Records from a data source →
===

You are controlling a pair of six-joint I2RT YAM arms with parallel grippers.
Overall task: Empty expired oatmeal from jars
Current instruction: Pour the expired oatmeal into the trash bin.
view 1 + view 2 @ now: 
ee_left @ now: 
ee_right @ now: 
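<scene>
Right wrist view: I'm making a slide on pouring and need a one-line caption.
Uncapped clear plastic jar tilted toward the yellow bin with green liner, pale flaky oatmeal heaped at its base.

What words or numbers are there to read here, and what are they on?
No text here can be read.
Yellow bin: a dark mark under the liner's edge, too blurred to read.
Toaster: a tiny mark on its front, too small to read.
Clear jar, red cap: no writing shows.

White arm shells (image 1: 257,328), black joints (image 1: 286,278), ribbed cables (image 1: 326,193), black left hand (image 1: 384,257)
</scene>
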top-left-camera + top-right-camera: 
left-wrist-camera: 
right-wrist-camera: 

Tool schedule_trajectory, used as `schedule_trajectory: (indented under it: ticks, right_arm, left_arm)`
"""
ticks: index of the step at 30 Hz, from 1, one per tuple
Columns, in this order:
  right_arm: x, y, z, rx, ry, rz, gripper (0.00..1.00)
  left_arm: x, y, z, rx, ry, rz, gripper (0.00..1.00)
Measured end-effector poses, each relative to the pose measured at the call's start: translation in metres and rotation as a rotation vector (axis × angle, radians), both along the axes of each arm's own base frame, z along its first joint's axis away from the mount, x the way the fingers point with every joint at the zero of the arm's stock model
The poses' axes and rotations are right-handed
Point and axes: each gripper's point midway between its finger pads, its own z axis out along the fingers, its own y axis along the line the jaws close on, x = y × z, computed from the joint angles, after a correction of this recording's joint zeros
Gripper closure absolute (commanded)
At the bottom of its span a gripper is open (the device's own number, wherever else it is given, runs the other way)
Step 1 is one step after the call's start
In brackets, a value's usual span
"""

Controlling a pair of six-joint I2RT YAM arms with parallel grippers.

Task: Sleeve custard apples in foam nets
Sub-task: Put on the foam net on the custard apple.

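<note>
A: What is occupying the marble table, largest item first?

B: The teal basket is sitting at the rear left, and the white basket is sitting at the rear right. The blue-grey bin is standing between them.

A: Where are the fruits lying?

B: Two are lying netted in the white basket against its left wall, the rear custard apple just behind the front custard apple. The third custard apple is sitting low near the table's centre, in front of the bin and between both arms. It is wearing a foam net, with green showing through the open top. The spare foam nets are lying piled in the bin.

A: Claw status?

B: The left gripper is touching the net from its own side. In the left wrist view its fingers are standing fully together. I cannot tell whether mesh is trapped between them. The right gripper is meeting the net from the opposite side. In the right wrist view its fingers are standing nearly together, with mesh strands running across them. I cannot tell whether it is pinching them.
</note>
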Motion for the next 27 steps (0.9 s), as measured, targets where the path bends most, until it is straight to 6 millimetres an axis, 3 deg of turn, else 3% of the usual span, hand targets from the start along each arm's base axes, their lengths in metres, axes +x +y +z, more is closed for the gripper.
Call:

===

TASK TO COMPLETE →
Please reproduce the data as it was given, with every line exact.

ANSWER SPACE →
You are controlling a pair of six-joint I2RT YAM arms with parallel grippers.
Overall task: Empty expired oatmeal from jars
Current instruction: Pour the expired oatmeal into the trash bin.
view 1 + view 2 @ now: 
ee_left @ now: 
ee_right @ now: 
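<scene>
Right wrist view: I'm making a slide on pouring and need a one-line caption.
Uncapped clear plastic jar tilted toward the yellow bin with green liner, pale flaky oatmeal heaped at its base.

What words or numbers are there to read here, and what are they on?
No text here can be read.
Yellow bin: a dark mark under the liner's edge, too blurred to read.
Toaster: a tiny mark on its front, too small to read.
Clear jar, red cap: no writing shows.

White arm shells (image 1: 257,328), black joints (image 1: 286,278), ribbed cables (image 1: 326,193), black left hand (image 1: 384,257)
</scene>
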top-left-camera + top-right-camera: 
left-wrist-camera: 
right-wrist-camera: 

Tool schedule_trajectory, used as `schedule_trajectory: (indented under it: ticks, right_arm, left_arm)`
"""
ticks: index of the step at 30 Hz, from 1, one per tuple
Columns, in this order:
  right_arm: x, y, z, rx, ry, rz, gripper (0.00..1.00)
  left_arm: x, y, z, rx, ry, rz, gripper (0.00..1.00)
Measured end-effector poses, each relative to the pose measured at the call's start: translation in metres and rotation as a rotation vector (axis × angle, radians), both along the axes of each arm's own base frame, z along its first joint's axis away from the mount, x the way the fingers point with every joint at the zero of the arm's stock model
The poses' axes and rotations are right-handed
Point and axes: each gripper's point midway between its finger pads, its own z axis out along the fingers, its own y axis along the line the jaws close on, x = y × z, computed from the joint angles, after a correction of this recording's joint zeros
Gripper closure absolute (commanded)
At the bottom of its span a gripper is open (the device's own number, wherever else it is given, runs the other way)
Step 1 is one step after the call's start
In brackets, a value's usual span
"""

Controlling a pair of six-joint I2RT YAM arms with parallel grippers.

Task: Sleeve custard apples in foam nets
Sub-task: Put on the foam net on the custard apple.

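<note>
A: What is occupying the marble table, largest item first?

B: The teal basket is sitting at the rear left, and the white basket is sitting at the rear right. The blue-grey bin is standing between them.

A: Where are the fruits lying?

B: Two are lying netted in the white basket against its left wall, the rear custard apple just behind the front custard apple. The third custard apple is sitting low near the table's centre, in front of the bin and between both arms. It is wearing a foam net, with green showing through the open top. The spare foam nets are lying piled in the bin.

A: Claw status?

B: The left gripper is touching the net from its own side. In the left wrist view its fingers are standing fully together. I cannot tell whether mesh is trapped between them. The right gripper is meeting the net from the opposite side. In the right wrist view its fingers are standing nearly together, with mesh strands running across them. I cannot tell whether it is pinching them.
</note>
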Motion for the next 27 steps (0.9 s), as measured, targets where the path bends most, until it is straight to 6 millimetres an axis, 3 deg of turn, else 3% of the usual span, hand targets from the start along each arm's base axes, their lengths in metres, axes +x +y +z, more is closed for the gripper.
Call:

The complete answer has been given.